What Is Unfair? Depends on Where You're Standing.

by Michael Keizer · 2009-08-17 10:16:00 UTC

(Photo credit: Adam Gerard)

Commenter Catee Lalonde levels three fundamental critiques against Dahlgren and Whitehead's definition of inequity. The third one, about the meaning of ‘unfairness', is the topic of this posting.

Catee queries whether choices that we make as a society and that lead to serious inequalities (Catee cites the way the US has organised its health care system) mean that they are self-inflicted and consequently not unfair. The obvious answer here is: that depends. ‘Unfairness' should always be regarded in its context, and to understand that context we need to ask three basic questions about any disparity that could be unfair:

  • Who is the disparity inflicted upon?
  • Who profits from the disparity?
  • Who inflicts the disparity?

In the example of the US health system, there are two ways of answering these questions, depending on whether you look at it from an intra-societal point of view or from a global point of view.
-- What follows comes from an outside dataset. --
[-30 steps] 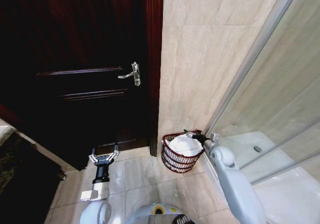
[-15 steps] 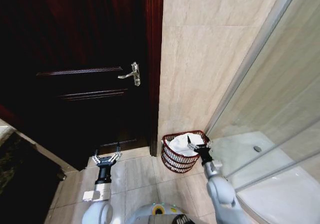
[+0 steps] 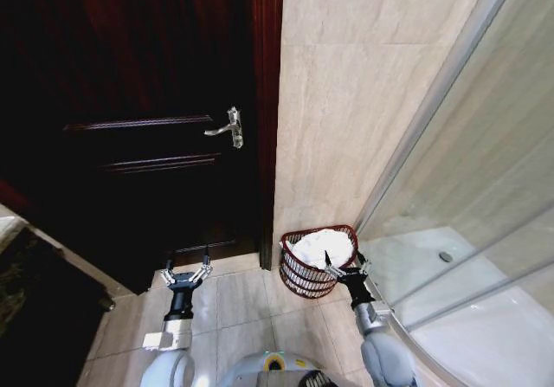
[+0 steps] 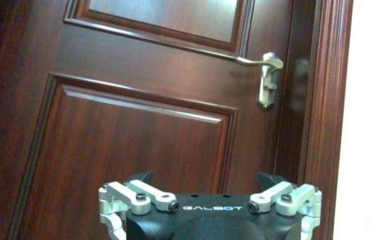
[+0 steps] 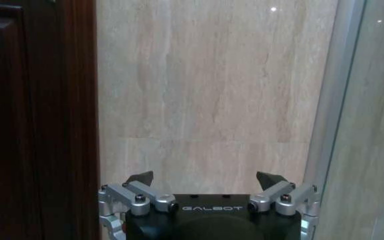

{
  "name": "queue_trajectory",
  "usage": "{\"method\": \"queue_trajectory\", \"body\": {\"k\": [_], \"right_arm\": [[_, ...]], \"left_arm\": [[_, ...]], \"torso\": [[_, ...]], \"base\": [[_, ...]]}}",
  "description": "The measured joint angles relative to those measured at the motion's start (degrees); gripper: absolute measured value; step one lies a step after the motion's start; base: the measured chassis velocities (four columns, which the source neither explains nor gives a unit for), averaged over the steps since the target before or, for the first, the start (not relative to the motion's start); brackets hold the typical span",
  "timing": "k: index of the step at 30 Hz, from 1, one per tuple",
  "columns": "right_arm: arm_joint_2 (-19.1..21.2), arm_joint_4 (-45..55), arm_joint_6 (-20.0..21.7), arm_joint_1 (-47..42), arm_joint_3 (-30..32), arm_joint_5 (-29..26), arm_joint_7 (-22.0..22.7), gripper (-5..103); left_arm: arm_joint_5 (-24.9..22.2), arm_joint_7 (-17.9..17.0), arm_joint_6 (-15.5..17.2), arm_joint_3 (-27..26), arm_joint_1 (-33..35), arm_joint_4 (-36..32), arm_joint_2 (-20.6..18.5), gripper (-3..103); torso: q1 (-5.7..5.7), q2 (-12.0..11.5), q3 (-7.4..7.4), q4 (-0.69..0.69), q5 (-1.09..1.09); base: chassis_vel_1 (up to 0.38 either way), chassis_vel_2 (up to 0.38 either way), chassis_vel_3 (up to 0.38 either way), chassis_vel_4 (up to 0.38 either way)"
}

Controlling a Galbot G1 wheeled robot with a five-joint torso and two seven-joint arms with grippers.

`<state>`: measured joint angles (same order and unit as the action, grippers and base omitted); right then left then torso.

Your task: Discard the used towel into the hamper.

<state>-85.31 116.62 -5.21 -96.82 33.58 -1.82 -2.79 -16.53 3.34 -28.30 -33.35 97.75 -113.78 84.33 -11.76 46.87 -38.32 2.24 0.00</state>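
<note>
The white towel (image 3: 324, 245) lies heaped in the hamper (image 3: 313, 263) on the floor at the wall's foot, beside the door frame. The right tool (image 3: 344, 270) hangs empty just beside the rim, fingers spread, likely because the drop is done. The left tool (image 3: 186, 276), also spread, idles near the door (image 3: 130, 145).

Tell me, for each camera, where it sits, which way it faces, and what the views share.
Head view: from the robot's head, looking down at the hamper holding the towel, with the left gripper and right gripper open below.
Left wrist view: on the left arm, facing the door and door handle; its open gripper shows.
Right wrist view: on the right arm, facing the tiled wall; its open gripper shows.
Shared: door and handle, head and left wrist.
</note>
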Motion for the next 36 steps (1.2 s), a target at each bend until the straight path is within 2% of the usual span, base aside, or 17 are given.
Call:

To start with the latter: the way the US system is organised contributes to a lower health status of its population than of comparably wealthy countries. From this perspective, the disparity is inflicted upon the American people in general, nobody really profits from this disparity, and the disparity is a result of actions and choices made by American society itself. Consequently, the disparity can hardly be called unfair.

However, things suddenly look very different when we look at these same questions from a perspective that is placed within American society. It is clear that some groups, especially those who cannot afford private health insurance, are much more disadvantaged by the system than others. Higher income brackets (who can afford insurance or even can afford not to be insured and to pay costs out of pocket) are much less disadvantaged and could even profit from the system: in a system that ensures greater parity, their tax burden would probably be higher. The difficult question here is the last one: who inflicts this disparity? Different answers are possible, but one could argue that the American political system disenfranchises exactly the people who suffer from this disparity: the poor, and those who struggle just above the poverty line. (Note that I am don't know whether that this is really true, but it can be argued, and has been argued quite convincingly - see our sister blog on universal health care for the hows and whys.) If one accepts this, the conclusion that this disparity is unfair is inescapable.

Would this mean that it is also inequitable? Not immediately: remember that Dahlgren and Whitehead's three requirements are cumulative, i.e. a disparity needs to avoidable, and unnecessary, and unfair. It is clear that this disparity is avoidable: it might not be simple to change the health system, but it is not impossible. Whether it is also unnecessary can only be answered by the American people (of which I am not part): do you feel that these disparities are essential?